Sep 16, 2019
Duarte combining machine learning with finance
Victor Duarte couldn’t be happier to land at Gies College of Business. The new assistant professor in the Department of Finance has a passion for directing the future of finance using machine learning. It’s a research subject that fits perfectly into Gies’ commitment to innovation and faculty excellence.
“Leadership at Gies College of Business truly values the type of research I do,” said Duarte. “Connecting cutting-edge machine learning techniques with finance isn’t appreciated everywhere, and here the reception has been great. At Gies, I have a lot of colleagues with whom I can discuss my research, and I wouldn’t have that ability at many other places.”

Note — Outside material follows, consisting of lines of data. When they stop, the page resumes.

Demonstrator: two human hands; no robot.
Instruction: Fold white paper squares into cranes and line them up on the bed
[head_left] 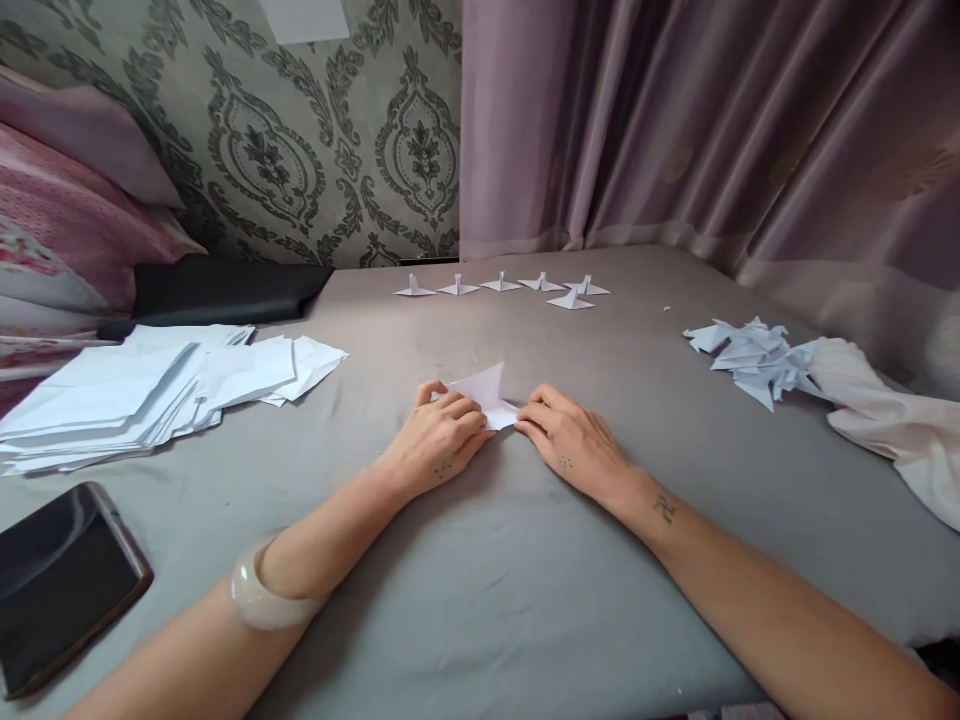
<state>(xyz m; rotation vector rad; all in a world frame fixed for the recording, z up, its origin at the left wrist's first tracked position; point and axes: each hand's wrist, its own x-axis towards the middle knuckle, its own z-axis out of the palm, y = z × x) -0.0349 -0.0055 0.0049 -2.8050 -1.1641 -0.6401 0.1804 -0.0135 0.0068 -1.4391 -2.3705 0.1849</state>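
Note:
A partly folded white paper (pixel 487 388) lies on the grey cloth surface between my hands, one pointed flap standing up. My left hand (pixel 448 430) covers its left side, with the fingers curled over and pressing on it. At its right corner, my right hand (pixel 566 432) pinches the paper's tip between thumb and fingers. The underside of the paper and some of my left fingertips are hidden. Beyond my hands stand several folded paper birds (pixel 501 282) in a row, with another one (pixel 571 300) just in front of the row's right end.
To the left lies a stack of white paper sheets (pixel 112 390), with a dark phone (pixel 71 590) nearer me and a black folded item (pixel 225 287) behind. At right, a heap of folded paper pieces (pixel 757 355) touches a pale cloth (pixel 892 415). Purple curtains (pixel 637 120) hang behind.

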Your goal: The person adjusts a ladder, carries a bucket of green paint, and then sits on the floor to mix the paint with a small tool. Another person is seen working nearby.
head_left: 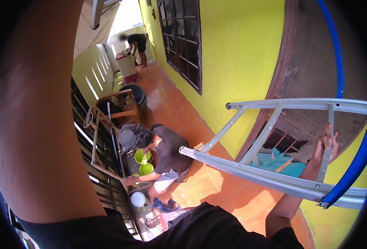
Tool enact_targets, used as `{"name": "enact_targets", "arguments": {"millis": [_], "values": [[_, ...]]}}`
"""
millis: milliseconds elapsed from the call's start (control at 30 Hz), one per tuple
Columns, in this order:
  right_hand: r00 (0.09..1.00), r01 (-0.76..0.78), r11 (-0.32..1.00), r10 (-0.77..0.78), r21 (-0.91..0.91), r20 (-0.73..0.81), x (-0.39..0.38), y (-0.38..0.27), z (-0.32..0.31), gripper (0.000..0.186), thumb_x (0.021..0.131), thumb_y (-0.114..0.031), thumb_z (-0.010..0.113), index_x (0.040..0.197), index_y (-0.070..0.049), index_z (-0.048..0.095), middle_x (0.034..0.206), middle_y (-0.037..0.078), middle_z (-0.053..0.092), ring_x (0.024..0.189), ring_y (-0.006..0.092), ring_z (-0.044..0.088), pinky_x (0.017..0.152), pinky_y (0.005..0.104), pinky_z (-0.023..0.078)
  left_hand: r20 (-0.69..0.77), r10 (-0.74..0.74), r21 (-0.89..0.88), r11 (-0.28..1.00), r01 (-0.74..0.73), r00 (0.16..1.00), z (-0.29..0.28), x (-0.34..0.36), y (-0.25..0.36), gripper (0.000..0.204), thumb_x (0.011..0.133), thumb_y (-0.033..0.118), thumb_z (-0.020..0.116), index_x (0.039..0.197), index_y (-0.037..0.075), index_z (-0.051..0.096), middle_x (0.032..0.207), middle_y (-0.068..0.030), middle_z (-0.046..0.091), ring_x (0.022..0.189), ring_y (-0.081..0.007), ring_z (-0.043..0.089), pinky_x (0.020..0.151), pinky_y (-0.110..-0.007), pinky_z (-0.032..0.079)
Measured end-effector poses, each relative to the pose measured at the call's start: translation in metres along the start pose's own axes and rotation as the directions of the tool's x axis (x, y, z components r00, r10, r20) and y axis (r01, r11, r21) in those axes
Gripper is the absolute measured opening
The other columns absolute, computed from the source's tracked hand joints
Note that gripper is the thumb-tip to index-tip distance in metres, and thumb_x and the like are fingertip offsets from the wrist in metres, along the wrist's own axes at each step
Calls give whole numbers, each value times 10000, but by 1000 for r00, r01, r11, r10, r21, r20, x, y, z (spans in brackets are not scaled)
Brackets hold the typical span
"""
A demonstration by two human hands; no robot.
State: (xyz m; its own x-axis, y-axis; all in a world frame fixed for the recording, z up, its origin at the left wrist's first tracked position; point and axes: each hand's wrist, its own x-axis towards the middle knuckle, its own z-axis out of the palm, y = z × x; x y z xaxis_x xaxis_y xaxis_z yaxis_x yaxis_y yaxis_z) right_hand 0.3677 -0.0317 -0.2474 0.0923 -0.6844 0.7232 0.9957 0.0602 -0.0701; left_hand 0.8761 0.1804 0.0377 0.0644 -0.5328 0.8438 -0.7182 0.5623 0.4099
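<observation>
My right hand [321,145] grips a rung of an aluminium ladder [266,182], its fingers wrapped around the metal at the right side. The ladder's two rails stretch from the right toward the middle of the view. Blue tubing [354,174] curves beside the ladder near that hand. My left arm, bare and raised, fills the left side and runs out at the top, so the left hand is out of sight, along with anything it touches.
Below, a crouching person [169,149] in a cap holds a brush over green buckets [146,169]. A white bucket [138,199], wooden chair [127,108] and dark tub [139,96] line the railing. Another person [138,43] bends over a washing machine [127,66]. A yellow-green wall [241,62] borders the orange floor.
</observation>
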Motion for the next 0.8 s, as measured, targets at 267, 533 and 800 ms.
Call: {"name": "enact_targets", "arguments": {"millis": [267, 533, 800], "values": [[999, 5, 988, 1, -154, 40, 22, 49, -23, 137, 864, 19, 540, 996, 0, 511, 1091, 210, 477, 776, 156, 519, 523, 213, 542, -30, -107, -11, 994, 107, 994, 12, -46, -26, 691, 855, 582, 621, 1131, -50, 665, 917, -156, 655, 793, -224, 612, 751, -384, 497], [999, -22, 967, 29, -256, 23, 63, 133, -62, 69, 903, -40, 509, 970, -34, 523, 1030, 177, 507, 762, 144, 510, 545, 214, 526, -33, -191, -24, 981, 191, 981, 11, -54, -113, 701, 852, 587, 629, 1140, -51, 664, 949, -161, 655, 827, -228, 613, 773, -384, 495], [993, -109, 977, 113, -185, 14, 131, 212, -99, 101, 902, -32, 531, 995, -53, 496, 1029, 168, 505, 753, 137, 497, 533, 207, 490, -28, -275, -52, 961, 273, 961, 10, -38, -231, 711, 848, 593, 637, 1149, -51, 663, 982, -167, 655, 860, -231, 613, 795, -384, 492]]}}
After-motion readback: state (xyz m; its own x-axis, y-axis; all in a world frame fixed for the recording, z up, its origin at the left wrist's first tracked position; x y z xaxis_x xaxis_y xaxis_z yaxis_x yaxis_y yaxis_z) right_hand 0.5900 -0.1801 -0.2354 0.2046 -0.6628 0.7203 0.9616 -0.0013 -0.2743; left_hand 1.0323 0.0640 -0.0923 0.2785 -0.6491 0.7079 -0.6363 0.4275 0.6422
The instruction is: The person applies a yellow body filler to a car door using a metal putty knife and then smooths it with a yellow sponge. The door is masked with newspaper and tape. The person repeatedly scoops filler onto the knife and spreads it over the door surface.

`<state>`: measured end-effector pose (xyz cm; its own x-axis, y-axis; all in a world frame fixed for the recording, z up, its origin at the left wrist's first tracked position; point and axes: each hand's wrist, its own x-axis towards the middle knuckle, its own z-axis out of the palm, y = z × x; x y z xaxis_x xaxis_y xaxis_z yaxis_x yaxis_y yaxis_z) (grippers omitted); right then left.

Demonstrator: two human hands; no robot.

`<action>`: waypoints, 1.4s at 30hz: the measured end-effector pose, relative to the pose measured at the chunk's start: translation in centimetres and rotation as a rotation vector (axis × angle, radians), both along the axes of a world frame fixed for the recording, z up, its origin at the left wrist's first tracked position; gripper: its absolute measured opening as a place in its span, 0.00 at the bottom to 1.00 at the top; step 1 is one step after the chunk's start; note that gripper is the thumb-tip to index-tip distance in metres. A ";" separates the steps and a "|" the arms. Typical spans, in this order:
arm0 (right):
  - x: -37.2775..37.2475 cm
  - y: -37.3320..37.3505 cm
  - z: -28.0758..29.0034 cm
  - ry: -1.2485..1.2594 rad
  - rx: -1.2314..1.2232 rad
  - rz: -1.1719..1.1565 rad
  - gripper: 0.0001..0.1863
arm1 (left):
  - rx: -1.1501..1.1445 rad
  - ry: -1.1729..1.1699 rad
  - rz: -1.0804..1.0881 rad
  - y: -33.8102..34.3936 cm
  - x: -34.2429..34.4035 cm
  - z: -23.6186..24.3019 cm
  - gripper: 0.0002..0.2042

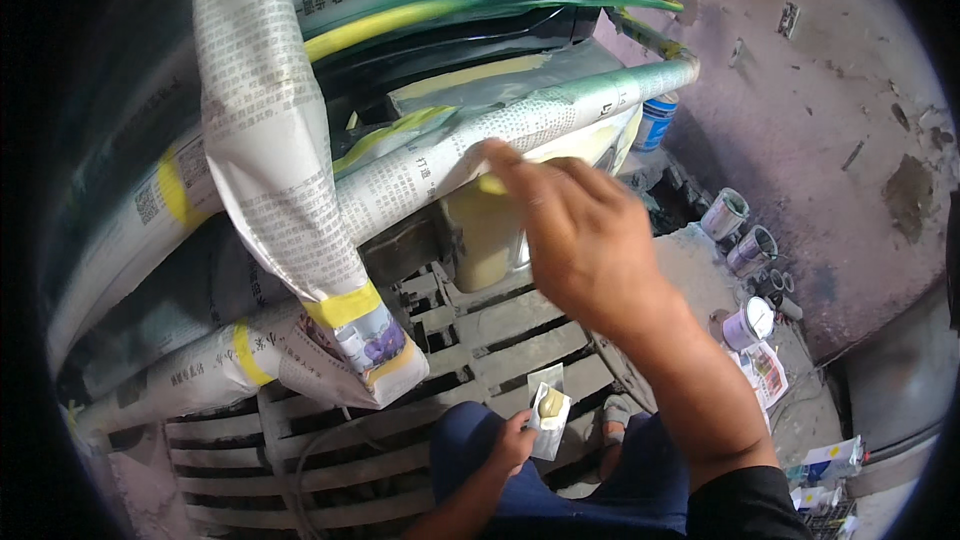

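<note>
From the head camera, my right hand [585, 240] presses its fingertips, holding nothing I can see, on the pale yellow filled patch [490, 230] under the newspaper masking sheet with yellow tape [300, 170]. My left hand [512, 440] grips a small metal scraper with a putty lump [549, 412]. I think the wet filler can smear, or the paper can tear if my fingers catch it.

The right hand [585, 240] reaches up to the newspaper masking [420, 175] on a car body; the left hand [512, 440] holds a small spreader [550, 415] (loaded with yellowish filler).
</note>
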<state>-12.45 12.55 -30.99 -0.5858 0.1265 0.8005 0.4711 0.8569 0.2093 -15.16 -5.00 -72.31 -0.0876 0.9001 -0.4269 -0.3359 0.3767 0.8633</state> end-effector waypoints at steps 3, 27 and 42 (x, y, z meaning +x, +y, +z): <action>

That starts with an existing relationship Duarte has with Gies Business professor Dejanir Silva. The two Brazilians completed their PhDs at MIT together and teamed up to co-author a paper, “Firm Leverage and the Transmission of Consumer Demand Shocks.” Before earning his PhD, Duarte completed a bachelor’s in aeronautical engineering and a master’s in economics. For the last year, Duarte has delved even deeper into his machine learning research as a research economist at the Federal Reserve Bank of Dallas.
“I strongly believe we should adopt more machine learning and use it to advance our fields,” he said. “There are many problems in finance that are very difficult to solve using traditional methods, but machine learning helps you discover new patterns in the data. It helps you do some forecasting and helps solve very complicated, dynamic problems.”
Duarte points to investors trying to choose the right portfolio, addressing the age-old finance question, “Where do I invest?” Typically investors choose stocks and bonds, neglecting to maximize the vast flexibility in investment choices like the housing market, foreign exchange rates, and foreign equities. Duarte’s research shows that employing simulations and data through machine learning can direct investors toward better ways to hedge risk and make more optimal decisions.
“The answers we have today are not very good. We have to simplify a lot to give a precise answer,” he said. “There’s a wealth of financial instruments you could use to maximize your welfare. Machine learning offers you the possibility of addressing these questions. You don’t have to rely on a very simplified model of the world to arrive at a good investment strategy. You can now use data and simulations to arrive at a better outcome.”
These are the types of tangible applications Duarte hopes to communicate to his students. He currently teaches a machine learning course for graduate students, mostly in the master’s in finance and master’s in financial engineering programs.
“I’m trying to show them real examples of interesting machine learning applications to show them how enjoyable it can be. If you have a business idea, employing machine learning tools can make it easier to succeed.”